**Task details**
Keep the images out and set the listing below down word for word.

**Information shown**
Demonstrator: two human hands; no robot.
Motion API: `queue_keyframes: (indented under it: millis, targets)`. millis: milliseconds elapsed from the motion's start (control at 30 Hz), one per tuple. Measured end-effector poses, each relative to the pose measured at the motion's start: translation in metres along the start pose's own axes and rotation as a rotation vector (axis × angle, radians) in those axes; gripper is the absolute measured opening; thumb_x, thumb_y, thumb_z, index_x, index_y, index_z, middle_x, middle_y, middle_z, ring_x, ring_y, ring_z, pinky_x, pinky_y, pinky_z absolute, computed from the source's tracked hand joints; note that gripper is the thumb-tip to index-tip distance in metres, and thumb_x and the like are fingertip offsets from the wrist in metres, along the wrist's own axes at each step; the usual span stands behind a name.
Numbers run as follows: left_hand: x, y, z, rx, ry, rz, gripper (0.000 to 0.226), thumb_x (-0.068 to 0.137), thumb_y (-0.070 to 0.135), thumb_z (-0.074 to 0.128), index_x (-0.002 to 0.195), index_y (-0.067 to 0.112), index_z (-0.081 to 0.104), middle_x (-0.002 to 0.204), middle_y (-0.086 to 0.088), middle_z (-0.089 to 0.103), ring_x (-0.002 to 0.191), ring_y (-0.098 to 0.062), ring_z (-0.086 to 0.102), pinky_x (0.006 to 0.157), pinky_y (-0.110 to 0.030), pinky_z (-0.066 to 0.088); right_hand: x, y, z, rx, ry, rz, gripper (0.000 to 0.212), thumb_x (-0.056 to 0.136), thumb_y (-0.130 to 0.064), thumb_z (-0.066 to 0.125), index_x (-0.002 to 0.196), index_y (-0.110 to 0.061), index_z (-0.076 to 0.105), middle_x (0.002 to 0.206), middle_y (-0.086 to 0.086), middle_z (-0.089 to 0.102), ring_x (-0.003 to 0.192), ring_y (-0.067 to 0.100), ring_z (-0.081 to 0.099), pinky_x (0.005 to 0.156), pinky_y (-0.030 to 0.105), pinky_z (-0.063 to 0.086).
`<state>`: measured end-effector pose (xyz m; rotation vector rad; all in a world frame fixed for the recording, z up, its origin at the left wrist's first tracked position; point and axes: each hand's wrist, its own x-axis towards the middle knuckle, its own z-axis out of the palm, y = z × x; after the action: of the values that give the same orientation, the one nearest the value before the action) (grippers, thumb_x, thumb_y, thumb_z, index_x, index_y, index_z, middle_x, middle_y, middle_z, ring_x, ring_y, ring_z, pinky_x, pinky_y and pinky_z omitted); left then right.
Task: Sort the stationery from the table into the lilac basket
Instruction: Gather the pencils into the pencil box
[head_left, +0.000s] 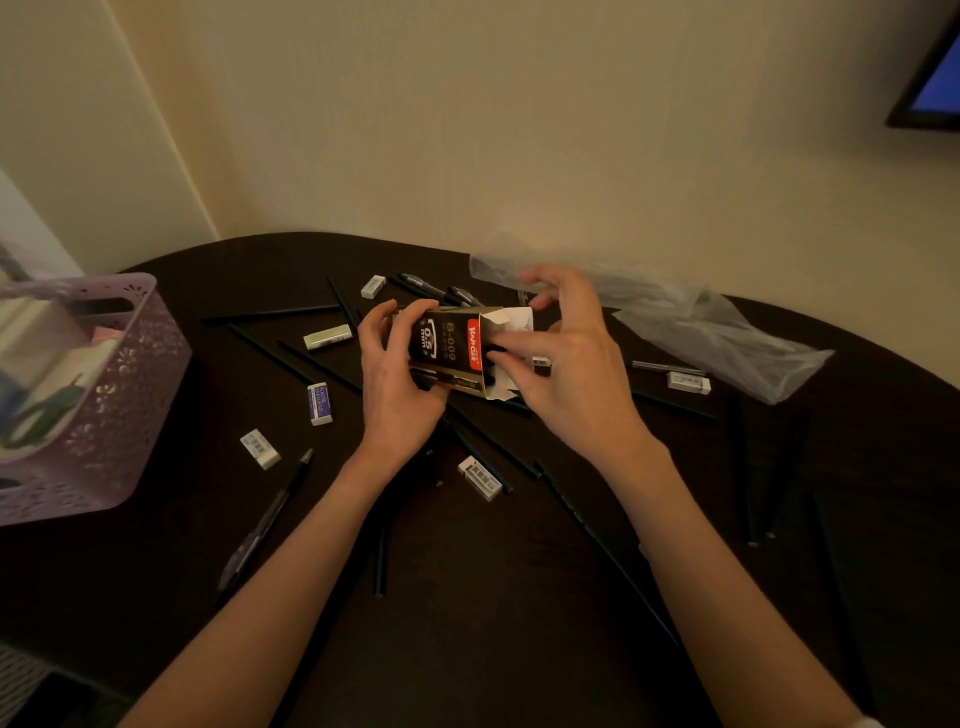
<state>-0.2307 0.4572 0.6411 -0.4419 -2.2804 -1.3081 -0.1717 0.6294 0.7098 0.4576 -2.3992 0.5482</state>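
Observation:
A black cardboard pen box (449, 345) with a red label and an open torn flap is lifted above the dark table (493, 597). My left hand (397, 387) grips its left end, fingers curled round it. My right hand (563, 364) is at the open right end, thumb on the box side and fingers arched over the flap. The lilac basket (111, 415) stands at the left edge with some items inside. Several erasers lie around, among them a green one (328, 336), a purple-labelled one (318, 404) and a white one (260, 448). A black pen (270, 519) lies near the basket.
Several dark pencils lie scattered across the table, some under my forearms. A crumpled clear plastic bag (701, 322) lies at the back right by the wall. More pens (441, 291) sit behind the box. A screen corner (930, 78) hangs on the wall at the upper right.

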Motion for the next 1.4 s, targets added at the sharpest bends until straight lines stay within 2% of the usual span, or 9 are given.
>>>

**Task output**
Demonstrator: two human hands; no robot.
Motion API: `queue_keyframes: (indented under it: millis, targets)`. millis: milliseconds elapsed from the motion's start (control at 30 Hz), one per tuple. Measured end-effector poses, each relative to the pose measured at the motion's start: translation in metres along the start pose's own axes and rotation as a rotation vector (axis × angle, radians) in those axes; gripper is the absolute measured opening; thumb_x, thumb_y, thumb_z, index_x, index_y, index_z, middle_x, middle_y, middle_z, ring_x, ring_y, ring_z, pinky_x, pinky_y, pinky_z absolute, computed from the source's tracked hand joints; note that gripper is the thumb-tip to index-tip distance in metres, and thumb_x and the like are fingertip offsets from the wrist in metres, along the wrist's own axes at each step; the usual span stands behind a name.
Numbers run as follows: left_hand: x, y, z, rx, ry, rz, gripper (0.000 to 0.226), thumb_x (-0.068 to 0.137), thumb_y (-0.070 to 0.135), thumb_z (-0.074 to 0.128), index_x (-0.002 to 0.195), index_y (-0.067 to 0.112), index_z (-0.081 to 0.104), middle_x (-0.002 to 0.204), middle_y (-0.086 to 0.088), middle_z (-0.089 to 0.103), ring_x (-0.002 to 0.191), ring_y (-0.098 to 0.062), ring_z (-0.086 to 0.102), pinky_x (0.006 to 0.157), pinky_y (-0.110 to 0.030), pinky_z (-0.066 to 0.088); right_hand: x, y, z, rx, ry, rz, gripper (0.000 to 0.212), thumb_x (-0.056 to 0.136), thumb_y (-0.130 to 0.064), thumb_z (-0.066 to 0.125), index_x (-0.002 to 0.196), index_y (-0.110 to 0.061), index_z (-0.076 to 0.105), middle_x (0.002 to 0.206), middle_y (-0.086 to 0.086), middle_z (-0.089 to 0.102), ring_x (-0.003 to 0.192), ring_y (-0.067 to 0.100), ring_z (-0.081 to 0.099), pinky_x (0.005 to 0.156), pinky_y (-0.030 to 0.105), pinky_z (-0.063 to 0.086).
`<state>`: measured end-effector pose (xyz m; rotation vector rad; all in a world frame fixed for the recording, z up, its origin at the left wrist's first tracked position; point and axes: each hand's wrist, its own x-axis towards the middle knuckle, its own z-axis out of the palm, y = z × x; after the action: of the values that give the same orientation, the one nearest the value before the action) (grippers, thumb_x, thumb_y, thumb_z, index_x, index_y, index_z, middle_x, middle_y, middle_z, ring_x, ring_y, ring_z, pinky_x, pinky_y and pinky_z omitted); left then right.
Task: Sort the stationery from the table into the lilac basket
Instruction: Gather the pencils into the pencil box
[head_left, +0.000s] 
<state>-0.2307 0.4572 0.6411 -0.4419 -2.2804 -1.3081 -0.1717 0.6294 0.7098 0.4576 -2.3992 0.5482</state>
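Observation:
A black cardboard pen box (449, 345) with a red label and an open torn flap is lifted above the dark table (493, 597). My left hand (397, 387) grips its left end, fingers curled round it. My right hand (563, 364) is at the open right end, thumb on the box side and fingers arched over the flap. The lilac basket (111, 415) stands at the left edge with some items inside. Several erasers lie around, among them a green one (328, 336), a purple-labelled one (318, 404) and a white one (260, 448). A black pen (270, 519) lies near the basket.
Several dark pencils lie scattered across the table, some under my forearms. A crumpled clear plastic bag (701, 322) lies at the back right by the wall. More pens (441, 291) sit behind the box. A screen corner (930, 78) hangs on the wall at the upper right.
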
Motion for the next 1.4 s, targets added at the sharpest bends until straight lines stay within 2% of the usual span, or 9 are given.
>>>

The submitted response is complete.